Created 10-10-2018 09:21 PM
Ambari version = 2.6.6
Attempted a rolling upgrade frpm HDP 2.5 to 2.6 which was aborted during the initial step, but, after that Amabri metrics got into an odd state.
Ambari server database check says the following on start up:
WARN - You have non selected configs: ams-hbase-security-site,ams-grafana-env,ams-ssl-client,ams-ssl-server,ams-hbase-policy,ams-hbase-site for service AMBARI_METRICS from cluster XXXXXX
Can't start any of the ambari metrics components like metrics collector or grafana or monitor, they all show similar stack trace in the ambari agent log:
How do I recover from this?
Thank you
File "/var/lib/ambari-agent/cache/common-services/AMBARI_METRICS/0.1.0/package/scripts/metrics_grafana.py", line 79, in <module> AmsGrafana().execute() File "/usr/lib/ambari-agent/lib/resource_management/libraries/script/script.py", line 375, in execute method(env) File "/var/lib/ambari-agent/cache/common-services/AMBARI_METRICS/0.1.0/package/scripts/metrics_grafana.py", line 42, in start import params File "/var/lib/ambari-agent/cache/common-services/AMBARI_METRICS/0.1.0/package/scripts/params.py", line 29, in <module> import status_params File "/var/lib/ambari-agent/cache/common-services/AMBARI_METRICS/0.1.0/package/scripts/status_params.py", line 27, in <module> from params_linux import * File "/var/lib/ambari-agent/cache/common-services/AMBARI_METRICS/0.1.0/package/scripts/params_linux.py", line 68, in <module> grafana_pid_file = format("{ams_grafana_pid_dir}/grafana-server.pid") File "/usr/lib/ambari-agent/lib/resource_management/libraries/functions/format.py", line 95, in format return ConfigurationFormatter().format(format_string, args, **result) File "/usr/lib/ambari-agent/lib/resource_management/libraries/functions/format.py", line 59, in format result_protected = self.vformat(format_string, args, all_params) File "/usr/lib64/python2.6/string.py", line 549, in vformat result = self._vformat(format_string, args, kwargs, used_args, 2) File "/usr/lib64/python2.6/string.py", line 582, in _vformat result.append(self.format_field(obj, format_spec)) File "/usr/lib64/python2.6/string.py", line 599, in format_field return format(value, format_spec) File "/usr/lib/ambari-agent/lib/resource_management/libraries/script/config_dictionary.py", line 73, in __getattr__ raise Fail("Configuration parameter '" + self.name + "' was not found in configurations dictionary!") resource_management.core.exceptions.Fail: Configuration parameter 'ams-grafana-env' was not found in configurations dictionary!

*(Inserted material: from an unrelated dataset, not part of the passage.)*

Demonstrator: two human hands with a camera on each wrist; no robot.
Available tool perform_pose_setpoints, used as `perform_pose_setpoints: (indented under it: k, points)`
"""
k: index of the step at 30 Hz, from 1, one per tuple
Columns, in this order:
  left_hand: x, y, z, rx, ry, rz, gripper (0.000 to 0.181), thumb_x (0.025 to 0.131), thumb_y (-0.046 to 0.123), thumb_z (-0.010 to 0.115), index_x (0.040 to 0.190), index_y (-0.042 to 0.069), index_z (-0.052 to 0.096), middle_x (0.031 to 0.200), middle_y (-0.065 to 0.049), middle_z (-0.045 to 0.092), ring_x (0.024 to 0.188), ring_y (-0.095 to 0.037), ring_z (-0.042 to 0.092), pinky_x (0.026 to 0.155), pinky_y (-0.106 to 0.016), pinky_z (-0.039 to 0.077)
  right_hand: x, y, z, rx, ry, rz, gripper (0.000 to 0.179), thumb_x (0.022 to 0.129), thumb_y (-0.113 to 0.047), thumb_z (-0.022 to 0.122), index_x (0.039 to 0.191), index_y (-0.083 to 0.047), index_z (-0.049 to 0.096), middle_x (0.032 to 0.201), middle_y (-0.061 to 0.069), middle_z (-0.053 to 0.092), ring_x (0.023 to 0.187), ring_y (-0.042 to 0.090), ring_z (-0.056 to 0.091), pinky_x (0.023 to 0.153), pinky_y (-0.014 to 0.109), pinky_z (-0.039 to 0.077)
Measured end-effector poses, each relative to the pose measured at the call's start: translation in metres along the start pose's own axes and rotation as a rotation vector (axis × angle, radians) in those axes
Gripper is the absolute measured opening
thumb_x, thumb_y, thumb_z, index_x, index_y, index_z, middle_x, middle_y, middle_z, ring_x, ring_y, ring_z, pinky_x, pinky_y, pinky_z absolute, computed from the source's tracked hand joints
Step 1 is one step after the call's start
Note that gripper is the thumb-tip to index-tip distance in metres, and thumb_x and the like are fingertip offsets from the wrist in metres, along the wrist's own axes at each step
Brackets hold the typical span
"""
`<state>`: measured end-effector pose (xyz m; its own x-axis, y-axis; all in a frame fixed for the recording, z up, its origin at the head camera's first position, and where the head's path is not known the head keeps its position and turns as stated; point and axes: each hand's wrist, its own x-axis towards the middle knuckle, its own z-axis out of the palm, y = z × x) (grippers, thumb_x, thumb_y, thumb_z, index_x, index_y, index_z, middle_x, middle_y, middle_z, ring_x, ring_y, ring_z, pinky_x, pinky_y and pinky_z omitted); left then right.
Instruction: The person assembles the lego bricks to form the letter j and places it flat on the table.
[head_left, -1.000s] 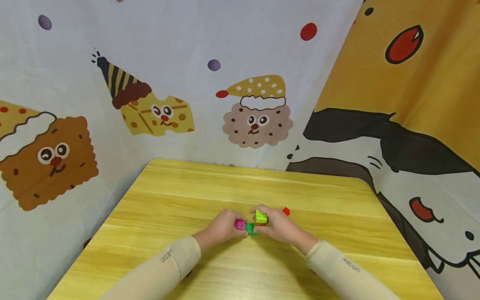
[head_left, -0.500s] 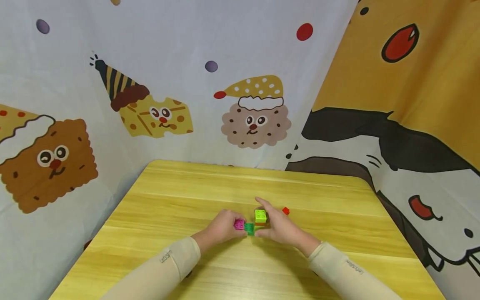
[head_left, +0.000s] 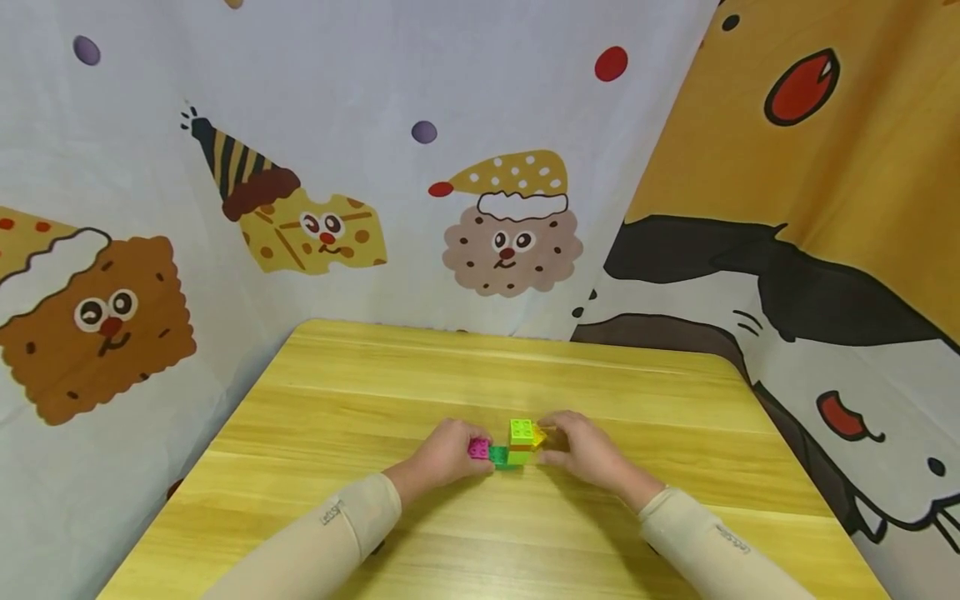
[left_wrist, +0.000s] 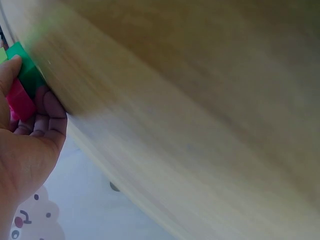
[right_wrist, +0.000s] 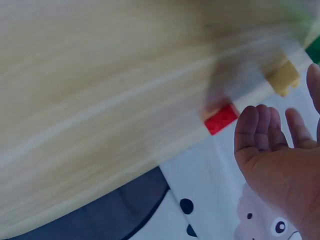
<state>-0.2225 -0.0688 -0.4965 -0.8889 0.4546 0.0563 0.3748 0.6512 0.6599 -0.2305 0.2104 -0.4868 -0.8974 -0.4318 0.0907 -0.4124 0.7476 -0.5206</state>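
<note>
In the head view my left hand [head_left: 447,450] pinches a pink toy brick [head_left: 478,448] joined to a green brick [head_left: 498,456]. The left wrist view shows the thumb pressed on the green brick [left_wrist: 26,70], the fingers beneath. At the right end of the green piece rises a stack with a lime-green brick [head_left: 521,431] on top and a thin orange layer below it. Just right of the stack is a yellow brick [head_left: 540,437]. My right hand [head_left: 588,450] holds nothing; its thumb and fingers are spread apart beside the yellow brick.
A red brick [right_wrist: 221,119] lies on the table near my right fingers in the right wrist view; the hand hides it in the head view. The wooden tabletop [head_left: 360,375] ends against a printed cloth [head_left: 352,300] at the back.
My right hand has let go of the lime-topped stack and moved right, uncovering the stack and the yellow brick while covering the red one. The left hand keeps its hold in place.
</note>
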Motion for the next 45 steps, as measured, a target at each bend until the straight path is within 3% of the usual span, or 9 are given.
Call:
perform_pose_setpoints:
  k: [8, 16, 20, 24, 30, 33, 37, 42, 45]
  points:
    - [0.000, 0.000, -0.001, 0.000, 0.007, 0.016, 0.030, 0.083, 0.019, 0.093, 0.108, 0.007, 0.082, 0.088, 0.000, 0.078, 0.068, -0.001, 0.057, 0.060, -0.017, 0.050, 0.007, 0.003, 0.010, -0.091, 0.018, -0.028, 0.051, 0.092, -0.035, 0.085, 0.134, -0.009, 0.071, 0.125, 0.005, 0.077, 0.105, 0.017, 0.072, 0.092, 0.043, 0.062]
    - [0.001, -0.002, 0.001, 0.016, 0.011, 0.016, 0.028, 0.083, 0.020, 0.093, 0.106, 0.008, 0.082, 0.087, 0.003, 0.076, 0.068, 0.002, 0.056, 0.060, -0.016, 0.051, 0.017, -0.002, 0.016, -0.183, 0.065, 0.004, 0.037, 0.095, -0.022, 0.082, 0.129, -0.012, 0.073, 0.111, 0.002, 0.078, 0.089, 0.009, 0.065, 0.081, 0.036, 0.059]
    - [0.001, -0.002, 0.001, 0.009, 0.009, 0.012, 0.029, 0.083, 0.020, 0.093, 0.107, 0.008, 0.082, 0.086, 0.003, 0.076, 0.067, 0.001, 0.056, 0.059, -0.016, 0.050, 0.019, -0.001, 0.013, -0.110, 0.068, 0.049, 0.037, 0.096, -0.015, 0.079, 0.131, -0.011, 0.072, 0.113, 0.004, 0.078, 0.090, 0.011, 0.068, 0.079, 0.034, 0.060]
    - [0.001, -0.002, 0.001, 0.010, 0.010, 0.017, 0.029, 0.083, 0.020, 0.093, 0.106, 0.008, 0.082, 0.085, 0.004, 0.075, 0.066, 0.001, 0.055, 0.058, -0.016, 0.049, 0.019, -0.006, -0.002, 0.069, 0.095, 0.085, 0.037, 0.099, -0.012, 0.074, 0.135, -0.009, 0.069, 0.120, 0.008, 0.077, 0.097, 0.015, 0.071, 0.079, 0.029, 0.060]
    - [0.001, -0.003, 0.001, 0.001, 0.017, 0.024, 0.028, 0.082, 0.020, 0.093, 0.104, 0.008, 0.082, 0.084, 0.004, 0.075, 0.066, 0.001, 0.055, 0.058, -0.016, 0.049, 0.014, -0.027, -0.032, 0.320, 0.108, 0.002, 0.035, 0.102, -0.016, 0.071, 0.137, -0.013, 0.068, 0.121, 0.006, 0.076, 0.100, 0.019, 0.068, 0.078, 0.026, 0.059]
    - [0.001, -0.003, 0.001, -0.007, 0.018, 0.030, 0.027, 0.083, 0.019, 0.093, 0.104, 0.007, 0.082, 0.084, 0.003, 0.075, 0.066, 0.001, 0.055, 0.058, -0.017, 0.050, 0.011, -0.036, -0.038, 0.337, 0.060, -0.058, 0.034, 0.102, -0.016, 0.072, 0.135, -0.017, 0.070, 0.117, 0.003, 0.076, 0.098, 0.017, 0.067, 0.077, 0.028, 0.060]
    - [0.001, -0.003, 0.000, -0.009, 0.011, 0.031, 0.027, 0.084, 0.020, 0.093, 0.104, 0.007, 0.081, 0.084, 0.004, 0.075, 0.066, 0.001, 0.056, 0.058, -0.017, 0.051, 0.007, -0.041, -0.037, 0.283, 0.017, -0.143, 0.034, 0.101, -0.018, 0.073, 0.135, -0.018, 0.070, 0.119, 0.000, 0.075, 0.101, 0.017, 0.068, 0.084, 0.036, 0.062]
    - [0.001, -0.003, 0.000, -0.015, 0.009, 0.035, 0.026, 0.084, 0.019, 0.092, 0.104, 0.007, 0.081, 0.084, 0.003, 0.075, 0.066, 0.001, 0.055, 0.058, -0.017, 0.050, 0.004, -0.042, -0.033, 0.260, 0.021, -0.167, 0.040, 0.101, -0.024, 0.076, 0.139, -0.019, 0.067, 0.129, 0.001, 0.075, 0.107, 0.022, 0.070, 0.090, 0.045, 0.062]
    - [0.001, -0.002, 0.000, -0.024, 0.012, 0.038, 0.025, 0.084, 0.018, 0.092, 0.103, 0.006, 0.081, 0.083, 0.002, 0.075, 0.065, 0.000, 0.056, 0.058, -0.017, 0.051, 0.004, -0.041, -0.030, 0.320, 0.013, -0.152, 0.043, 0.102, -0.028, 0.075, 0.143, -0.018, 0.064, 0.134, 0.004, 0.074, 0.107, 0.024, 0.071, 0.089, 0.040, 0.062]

Created 10-11-2018 06:45 AM
It looks like there are inconsistencies in the ambari database. We will likely have to take steps for each of these mentioned by your ambari database error that you have on startup;
ams-hbase-security-site,ams-grafana-env,ams-ssl-client,ams-ssl-server,ams-hbase-policy,ams-hbase-site
First make sure you have a backup of the ambari database. Once we have a backup, we can connect to the ambari database (default password 'bigdata') and set these components back to the selected state. Ex.
# update clusterconfig set selected=1 where type_name='ams-hbase-security-site'; # update clusterconfig set selected=1 where type_name='ams-grafana-env'; etc
Created 10-11-2018 06:32 PM
You need to select only the latest config, so the above update is dangerous if more than one row in clusterconfig. You should be able to sort by create_timestamp and choose the latest config_id
Alternatively, you can delete and re-add the service if the above seems complicated to do. The re-add should get you in clean state. Make sure to take database backup at every stage. The metrics data can be preserved by taking a backup of hbase.rootdir in ams-hbase-site configuration and after re-add you can stop AMS replace the HBase data and restart.
Created 10-21-2018 10:08 PM
Thank you very much for all the responses, both of them helped in getting it straightened out. Selected the latest config by timestamp and config_id and selected that. I am now able to restart ambari-metrics services:
select config_id, version,type_name,unmapped,selected,selected_timestamp from clusterconfig where type_name='ams-hbase-policy' order by selected_timestamp desc;
update clusterconfig set selected=1 where type_name='ams-hbase-site' and config_id=xxx;
Uma.
,Thank you very much for the responses. Updated the cluster config by selecting the latest config by choosing the latest config by timestamp and config_id:
select config_id, version,type_name,unmapped,selected,selected_timestamp from clusterconfig where type_name='ams-hbase-site' order by selected_timestamp desc;
update clusterconfig set selected=1 where type_name='ams-hbase-site' and config_id=xxx;
That fixed the problem.
Uma